At first glance, you might think this is home to one of those extreme hoarders who appear on late-night Channel 5 documentaries. Boxes are piled high throughout this normally tidy home and visitors have to negotiate their way through narrow corridors to get from room to room. However, the house is also packed to the gunnels with happiness that will be spread across the faces of children in Blackburn and Darwen during the coming festive season.
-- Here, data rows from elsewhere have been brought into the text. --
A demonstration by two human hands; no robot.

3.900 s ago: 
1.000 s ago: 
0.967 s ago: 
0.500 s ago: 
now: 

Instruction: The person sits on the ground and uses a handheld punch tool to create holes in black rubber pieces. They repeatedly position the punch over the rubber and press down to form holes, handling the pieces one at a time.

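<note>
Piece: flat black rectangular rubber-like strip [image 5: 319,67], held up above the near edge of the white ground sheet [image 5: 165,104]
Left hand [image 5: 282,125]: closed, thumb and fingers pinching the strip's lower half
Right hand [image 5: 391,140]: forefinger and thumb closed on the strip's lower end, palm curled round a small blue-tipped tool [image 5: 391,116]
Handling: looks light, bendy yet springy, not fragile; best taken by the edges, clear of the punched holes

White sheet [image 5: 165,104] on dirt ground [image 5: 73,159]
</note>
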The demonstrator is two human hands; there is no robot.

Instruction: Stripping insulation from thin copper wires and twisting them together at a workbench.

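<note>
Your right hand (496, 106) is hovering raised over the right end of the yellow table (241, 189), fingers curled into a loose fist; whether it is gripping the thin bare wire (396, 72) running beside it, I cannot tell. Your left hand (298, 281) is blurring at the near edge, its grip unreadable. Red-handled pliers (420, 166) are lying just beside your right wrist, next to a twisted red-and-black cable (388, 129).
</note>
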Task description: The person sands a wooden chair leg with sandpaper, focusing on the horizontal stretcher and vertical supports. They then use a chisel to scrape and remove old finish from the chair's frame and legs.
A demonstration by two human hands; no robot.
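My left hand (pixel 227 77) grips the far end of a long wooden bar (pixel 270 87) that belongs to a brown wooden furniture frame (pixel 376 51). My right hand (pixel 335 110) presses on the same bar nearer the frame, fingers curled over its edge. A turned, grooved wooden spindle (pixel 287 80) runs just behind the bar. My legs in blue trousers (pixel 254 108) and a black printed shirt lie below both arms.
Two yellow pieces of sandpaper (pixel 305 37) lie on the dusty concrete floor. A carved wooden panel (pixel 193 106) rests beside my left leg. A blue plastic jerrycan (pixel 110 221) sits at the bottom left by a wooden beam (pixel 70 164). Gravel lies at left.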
Since his teens Phil Boulding had a hankering to work for good causes but family life and an international career as a senior IT specialist somehow got in the way.
However, as he approached retirement some stark statistics about the number of underprivileged children in his home area came as a shock and reactivated his desire to help.
‘We are not wealthy but we are not poor either – we just wanted to put something back,’ said Phil.
He and his wife, Karen, set up Secret Santa, a not-for-profit community interest company, with an initial goal of supplying a sack of presents for 200 children who would otherwise go without on Christmas morning. Maureen Bateson, the Blackburn council’s head of children’s services, liked the idea and after a meeting with Phil they upped the target to 750. They achieved their goal and last year the number of children exceeded 900.
This year they will be providing new toys and books for 1,000 youngsters. With seven items for every child that means Phil, Karen and a team of volunteers spend months gathering donations of cash or new toys so 7,000 items are distributed to less fortunate families.
‘It’s true that we never see any of the children unwrapping then toys but it’s not about us – it’s about parents being able to provide gifts for children who would otherwise go without. I have bumped into a few and they have been quite tearful because they had no idea how they would have been able to give their children a proper Christmas.